При этом все вокруг заулыбались, но Энний, ничуть не смущаясь, буркнул по поводу переселения души, что так оно и есть, а в вопросе об Одиссее невозмутимо подтвердил реальность всего изображенного в знаменитой поэме, и подобными ответами всерьез проверил чувство юмора окружающих.
— Ну конечно, наш друг Энний с Гомером не врут, — подтвердил Гай Лелий, — ведь Улисс хитер, а пунийцы коварны. Но это разные понятия: добавь к искрометной хитрости низость и зло, только тогда получишь коварство.
— Тонко и верно подмечено, — заметил Сципион и, снова обернувшись к поэту, сказал:
— Я, Квинт, потому вспомнил о Гомере, что пора и нам иметь свои «Илиаду» с «Одиссеей». В тебе я вижу призвание своим искусством осуществить связь времен, и отсвет выдающихся прошлых деяний наших героев бросить вперед, озарив им будущее, дабы сыновья и внуки, увидев этот свет, предстали миру единым народом с отцами и дедами!
Тут Энний встрепенулся. Несомненно, Публий затронул самые сокровенные струны его души.
— Я мечтал об этом, — молвил поэт, — но сам себе в подобной дерзости не признавался… Смогу ли я.
— А смогу ли я одолеть Карфаген? — вопросил Сципион. — Я обязан это сделать, значит, так оно и будет.
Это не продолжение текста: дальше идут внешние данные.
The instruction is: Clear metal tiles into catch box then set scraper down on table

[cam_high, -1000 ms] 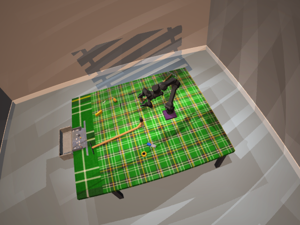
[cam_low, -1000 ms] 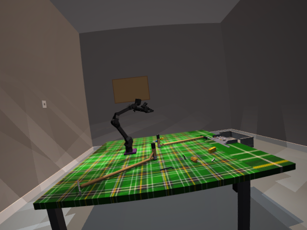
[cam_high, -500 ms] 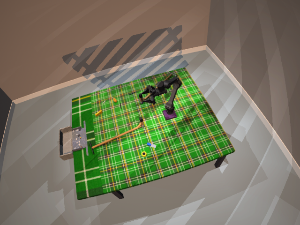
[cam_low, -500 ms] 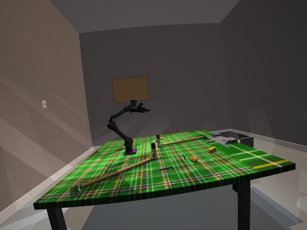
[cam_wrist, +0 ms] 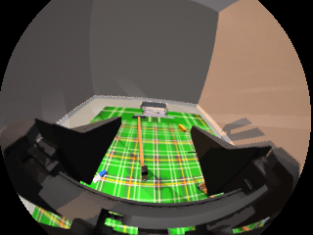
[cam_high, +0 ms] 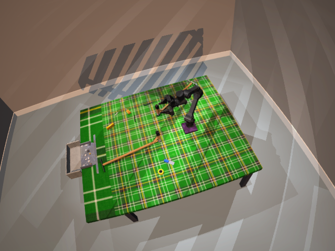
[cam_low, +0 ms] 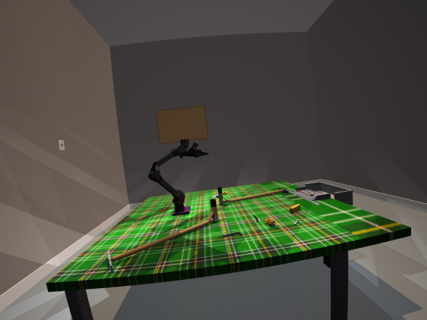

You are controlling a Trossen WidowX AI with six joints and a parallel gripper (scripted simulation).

Ты, Энний, приобщился к жизни нашего народа, так восприми и непреклонный дух его! Ты сможешь, Энний! Но знай, что я иду к цели уже пятнадцать лет, и твой успех тоже не будет скорым.
— Да, я смогу! — с необычайной для него горячностью воскликнул Энний. — И лучшей моей книгой будет поэма о тебе, Корнелий Сципион!
Публий увидел, как при этом возгласе скривилось лицо Марка Порция, неловко возлежащего в дальнем углу крайнего ложа, и воспользовался примечательным поведением квестора, как предлогом, чтобы сменить тему разговора, принявшего неуместный для данной обстановки патетический тон.
— Ба, кто это там? — воскликнул он, старательно вглядываясь, словно смотря в даль, в направлении Катона. — Никак грозная тень сумрачного Максима Кунктатора!
Товарищи проконсула обратили внимание на квестора и едва не расхохотались, столь забавно выглядела его надутая недовольством физиономия на фоне общего веселья.
— Ах, это ты, Марк Порций, — будто с облегчением, протяжно сказал Публий, — а я-то принял тебя за великого человека…
— За тень великого, — поправил брата Луций Сципион, — или великую тень, — добавил он тише.